Ormerod had surgery for the seventh time in October to remove the screws holding her heel bone together after they were found to be aggravating her Achilles.
Finally pain free, there is light at the end of the tunnel – she hopes to be back on her board early next year.
“I am really excited to be back. I got a small taste for it last month when I went out to Austria. Just being back in the mountains was the most amazing feeling and it made me realise just how much I missed it,” she says.
“There is no way I could stop snowboarding and stop pushing myself because it is built in me. I want to challenge women’s snowboarding and keep progressing.”
Changing the game
If anyone is going to challenge women’s snowboarding, it’s Ormerod – the first female to land a double cork 1080 (three rotations and two inverted flips).
This week, Austria’s Anna Gasser became the first woman to ever land a cab triple underflip – which is three and a half full rotations – and Ormerod is determined to keep up.
“I definitely want to keep challenging the tricks that are being done in women’s snowboarding,” she says. “In the past, the guys are the ones who have been setting the bar high and I think it would be amazing to see the women’s sport going in the same direction.”
Ormerod and her British team-mates have always been at a disadvantage when it comes to competing internationally because of having grown up “without snow in the back garden”.

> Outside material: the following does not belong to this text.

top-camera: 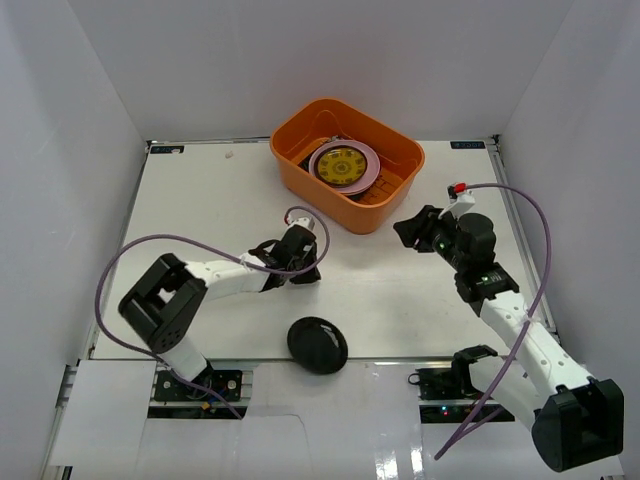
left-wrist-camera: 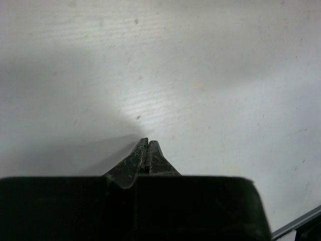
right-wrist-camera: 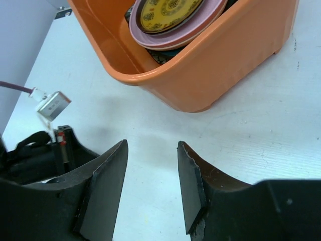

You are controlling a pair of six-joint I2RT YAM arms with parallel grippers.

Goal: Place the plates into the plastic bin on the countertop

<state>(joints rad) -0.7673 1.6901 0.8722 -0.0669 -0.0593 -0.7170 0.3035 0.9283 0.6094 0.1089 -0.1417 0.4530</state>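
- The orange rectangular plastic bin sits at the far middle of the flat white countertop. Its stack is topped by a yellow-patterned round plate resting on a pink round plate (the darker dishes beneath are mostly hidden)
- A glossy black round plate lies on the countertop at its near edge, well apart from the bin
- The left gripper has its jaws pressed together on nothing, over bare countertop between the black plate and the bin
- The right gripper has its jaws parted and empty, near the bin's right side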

But times are changing. At the start of the year, the British team’s “secret weapon” was unveiled – a 60-metre long and 23-metre wide airbag in Livingo, Italy, costing about £100,000 of UK Sport and Sport England money.
Closer to home, the first Graystone Action Sports Academy will open in Manchester in December, providing an indoor training centre for athletes.
“It’s going to do the world of good for snowsports in this country,” Ormerod says.
“We’re already challenging for the top of the podium against athletes who have snow in their back gardens, so now that we are going to have this, the level of British skiing and snowboarding is going to increase so rapidly.”
And with little more than three years to go until the Beijing 2022 Winter Olympics, the countdown is on for Ormerod.
“I have unfinished business with the Olympics,” says Ormerod, who will be 24 in 2022. “I definitely want to get that medal in Beijing and I’ll keep pushing myself until I get it.”